#### WHAT YOU SHOULD DO
Each of the records below must be reproduced verbatim.

#### DATA TO PROCESS
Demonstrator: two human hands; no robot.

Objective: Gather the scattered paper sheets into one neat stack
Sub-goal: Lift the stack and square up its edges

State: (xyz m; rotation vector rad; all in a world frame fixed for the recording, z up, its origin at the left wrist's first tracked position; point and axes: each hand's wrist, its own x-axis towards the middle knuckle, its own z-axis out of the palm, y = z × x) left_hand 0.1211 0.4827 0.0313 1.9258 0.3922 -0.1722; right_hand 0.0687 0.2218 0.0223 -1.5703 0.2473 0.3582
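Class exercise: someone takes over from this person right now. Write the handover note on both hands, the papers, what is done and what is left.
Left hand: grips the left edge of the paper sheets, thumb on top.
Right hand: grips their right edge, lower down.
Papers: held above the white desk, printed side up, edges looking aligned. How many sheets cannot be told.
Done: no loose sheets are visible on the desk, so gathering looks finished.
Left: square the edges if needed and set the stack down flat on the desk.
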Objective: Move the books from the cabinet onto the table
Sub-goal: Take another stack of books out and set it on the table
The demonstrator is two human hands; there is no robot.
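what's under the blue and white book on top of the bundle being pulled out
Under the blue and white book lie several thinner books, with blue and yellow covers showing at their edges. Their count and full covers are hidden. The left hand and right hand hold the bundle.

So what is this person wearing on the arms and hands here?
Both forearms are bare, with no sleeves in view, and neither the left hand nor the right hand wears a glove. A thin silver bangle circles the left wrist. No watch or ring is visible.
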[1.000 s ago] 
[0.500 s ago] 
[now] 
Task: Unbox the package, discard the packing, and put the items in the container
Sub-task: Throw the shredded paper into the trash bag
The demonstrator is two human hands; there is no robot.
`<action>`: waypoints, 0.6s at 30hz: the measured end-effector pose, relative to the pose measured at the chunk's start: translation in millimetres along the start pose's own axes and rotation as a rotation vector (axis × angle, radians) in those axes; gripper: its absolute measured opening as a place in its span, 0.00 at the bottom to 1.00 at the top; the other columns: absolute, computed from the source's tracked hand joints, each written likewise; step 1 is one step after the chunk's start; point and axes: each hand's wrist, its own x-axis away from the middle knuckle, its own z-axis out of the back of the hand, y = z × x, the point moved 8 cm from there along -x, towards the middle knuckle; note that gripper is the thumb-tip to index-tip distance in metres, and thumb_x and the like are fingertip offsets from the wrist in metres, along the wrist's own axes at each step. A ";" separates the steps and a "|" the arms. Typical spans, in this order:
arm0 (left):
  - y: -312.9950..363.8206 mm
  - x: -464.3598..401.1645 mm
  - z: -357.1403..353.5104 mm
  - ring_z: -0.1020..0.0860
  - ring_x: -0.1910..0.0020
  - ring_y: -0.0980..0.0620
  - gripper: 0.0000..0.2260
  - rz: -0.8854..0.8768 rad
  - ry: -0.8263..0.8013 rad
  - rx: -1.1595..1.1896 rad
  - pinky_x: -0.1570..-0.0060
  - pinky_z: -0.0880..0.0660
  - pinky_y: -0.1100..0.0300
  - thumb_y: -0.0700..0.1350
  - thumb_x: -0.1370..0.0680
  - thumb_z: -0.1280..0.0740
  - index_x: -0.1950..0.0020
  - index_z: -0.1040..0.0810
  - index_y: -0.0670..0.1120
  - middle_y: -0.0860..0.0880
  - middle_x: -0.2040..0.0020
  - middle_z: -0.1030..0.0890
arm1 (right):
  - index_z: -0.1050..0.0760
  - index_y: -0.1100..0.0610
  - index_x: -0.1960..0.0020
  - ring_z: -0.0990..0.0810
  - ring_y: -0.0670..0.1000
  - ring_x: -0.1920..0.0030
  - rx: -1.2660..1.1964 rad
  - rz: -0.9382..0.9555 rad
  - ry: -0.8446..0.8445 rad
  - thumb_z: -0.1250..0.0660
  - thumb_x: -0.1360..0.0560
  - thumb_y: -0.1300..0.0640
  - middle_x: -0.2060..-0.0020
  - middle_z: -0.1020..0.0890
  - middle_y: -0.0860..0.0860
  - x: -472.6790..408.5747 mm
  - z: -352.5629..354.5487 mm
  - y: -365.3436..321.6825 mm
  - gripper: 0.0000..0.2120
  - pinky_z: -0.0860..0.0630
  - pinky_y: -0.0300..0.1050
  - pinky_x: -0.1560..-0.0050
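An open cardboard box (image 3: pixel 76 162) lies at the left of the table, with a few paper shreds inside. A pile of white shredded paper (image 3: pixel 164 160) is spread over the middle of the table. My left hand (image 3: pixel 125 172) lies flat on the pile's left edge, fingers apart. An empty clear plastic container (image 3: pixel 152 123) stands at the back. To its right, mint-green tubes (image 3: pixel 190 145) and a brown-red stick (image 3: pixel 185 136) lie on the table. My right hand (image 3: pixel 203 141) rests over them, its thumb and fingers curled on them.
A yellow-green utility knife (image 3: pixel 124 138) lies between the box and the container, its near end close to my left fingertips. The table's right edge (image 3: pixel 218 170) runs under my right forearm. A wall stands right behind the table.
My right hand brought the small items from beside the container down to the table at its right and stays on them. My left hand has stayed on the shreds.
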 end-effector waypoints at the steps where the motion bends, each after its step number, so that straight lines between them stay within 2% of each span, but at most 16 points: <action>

#### OUTPUT OF THE TASK
Demonstrator: two human hands; no robot.

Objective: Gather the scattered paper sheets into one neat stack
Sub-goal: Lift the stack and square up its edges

State: (xyz m; rotation vector rad; all in a world frame fixed for the recording, z up, its origin at the left wrist's first tracked position; point and axes: each hand's wrist, its own x-axis towards the middle knuckle, its own z-axis out of the palm, y = z × x) left_hand 0.1211 0.4827 0.0313 1.9258 0.3922 -0.1722; right_hand 0.0687 0.2218 0.0223 -1.5703 0.2473 0.3582
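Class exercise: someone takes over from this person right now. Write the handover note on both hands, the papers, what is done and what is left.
Left hand: grips the left edge of the paper sheets, thumb on top.
Right hand: grips their right edge, lower down.
Papers: held above the white desk, printed side up, edges looking aligned. How many sheets cannot be told.
Done: no loose sheets are visible on the desk, so gathering looks finished.
Left: square the edges if needed and set the stack down flat on the desk.
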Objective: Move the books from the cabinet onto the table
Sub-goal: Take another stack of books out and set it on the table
The demonstrator is two human hands; there is no robot.
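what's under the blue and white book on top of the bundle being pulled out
Under the blue and white book lie several thinner books, with blue and yellow covers showing at their edges. Their count and full covers are hidden. The left hand and right hand hold the bundle.

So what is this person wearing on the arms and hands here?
Both forearms are bare, with no sleeves in view, and neither the left hand nor the right hand wears a glove. A thin silver bangle circles the left wrist. No watch or ring is visible.
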[1.000 s ago] 
[0.500 s ago] 
[now] 
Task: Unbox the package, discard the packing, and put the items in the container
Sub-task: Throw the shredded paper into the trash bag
The demonstrator is two human hands; there is no robot.
`<action>`: waypoints, 0.6s at 30hz: the measured end-effector pose, relative to the pose measured at the chunk's start: translation in millimetres along the start pose's own axes and rotation as a rotation vector (axis × angle, radians) in those axes; gripper: its absolute measured opening as a place in its span, 0.00 at the bottom to 1.00 at the top; the other columns: absolute, computed from the source's tracked hand joints, each written likewise; step 1 is one step after the chunk's start; point and axes: each hand's wrist, its own x-axis away from the middle knuckle, its own z-axis out of the back of the hand, y = z × x, the point moved 8 cm from there along -x, towards the middle knuckle; note that gripper is the thumb-tip to index-tip distance in metres, and thumb_x and the like are fingertip offsets from the wrist in metres, along the wrist's own axes at each step. A ";" separates the steps and a "|" the arms. Typical spans, in this order:
arm0 (left):
  - y: -312.9950..363.8206 mm
  - x: -464.3598..401.1645 mm
  - z: -357.1403..353.5104 mm
  - ring_z: -0.1020..0.0860
  - ring_x: -0.1910..0.0020
  - ring_y: -0.0980..0.0620
  - gripper: 0.0000..0.2260
  - rz: -0.8854..0.8768 rad
  - ry: -0.8263..0.8013 rad
  - rx: -1.1595..1.1896 rad
  - pinky_x: -0.1570..-0.0060
  - pinky_z: -0.0880..0.0660
  - pinky_y: -0.1100..0.0300
  - thumb_y: -0.0700..0.1350
  - thumb_x: -0.1370..0.0680
  - thumb_z: -0.1280..0.0740
  - index_x: -0.1950..0.0020
  - index_z: -0.1040..0.0810
  - index_y: -0.0670..0.1120
  - middle_y: -0.0860..0.0880
  - middle_x: -0.2040..0.0020
  - middle_z: -0.1030..0.0890
arm1 (right):
  - index_z: -0.1050..0.0760
  - index_y: -0.1100..0.0610
  - index_x: -0.1960..0.0020
  - ring_z: -0.0990..0.0810
  - ring_y: -0.0670..0.1000
  - ring_x: -0.1920..0.0030
  - rx: -1.2660..1.1964 rad
  - rz: -0.9382..0.9555 rad
  - ry: -0.8446..0.8445 rad
  - thumb_z: -0.1250..0.0660
  - thumb_x: -0.1360..0.0560
  - thumb_y: -0.1300..0.0640
  - middle_x: -0.2060..-0.0020
  - middle_z: -0.1020..0.0890
  - middle_y: -0.0860..0.0860
  - x: -472.6790..408.5747 mm
  - z: -352.5629..354.5487 mm
  - y: -365.3436..321.6825 mm
  - gripper: 0.0000..0.2120
  - pinky_z: -0.0860..0.0630
  - pinky_y: -0.0300..0.1050
  - pinky_x: -0.1560..-0.0050
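An open cardboard box (image 3: pixel 76 162) lies at the left of the table, with a few paper shreds inside. A pile of white shredded paper (image 3: pixel 164 160) is spread over the middle of the table. My left hand (image 3: pixel 125 172) lies flat on the pile's left edge, fingers apart. An empty clear plastic container (image 3: pixel 152 123) stands at the back. To its right, mint-green tubes (image 3: pixel 190 145) and a brown-red stick (image 3: pixel 185 136) lie on the table. My right hand (image 3: pixel 203 141) rests over them, its thumb and fingers curled on them.
A yellow-green utility knife (image 3: pixel 124 138) lies between the box and the container, its near end close to my left fingertips. The table's right edge (image 3: pixel 218 170) runs under my right forearm. A wall stands right behind the table.
My right hand brought the small items from beside the container down to the table at its right and stays on them. My left hand has stayed on the shreds.
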 end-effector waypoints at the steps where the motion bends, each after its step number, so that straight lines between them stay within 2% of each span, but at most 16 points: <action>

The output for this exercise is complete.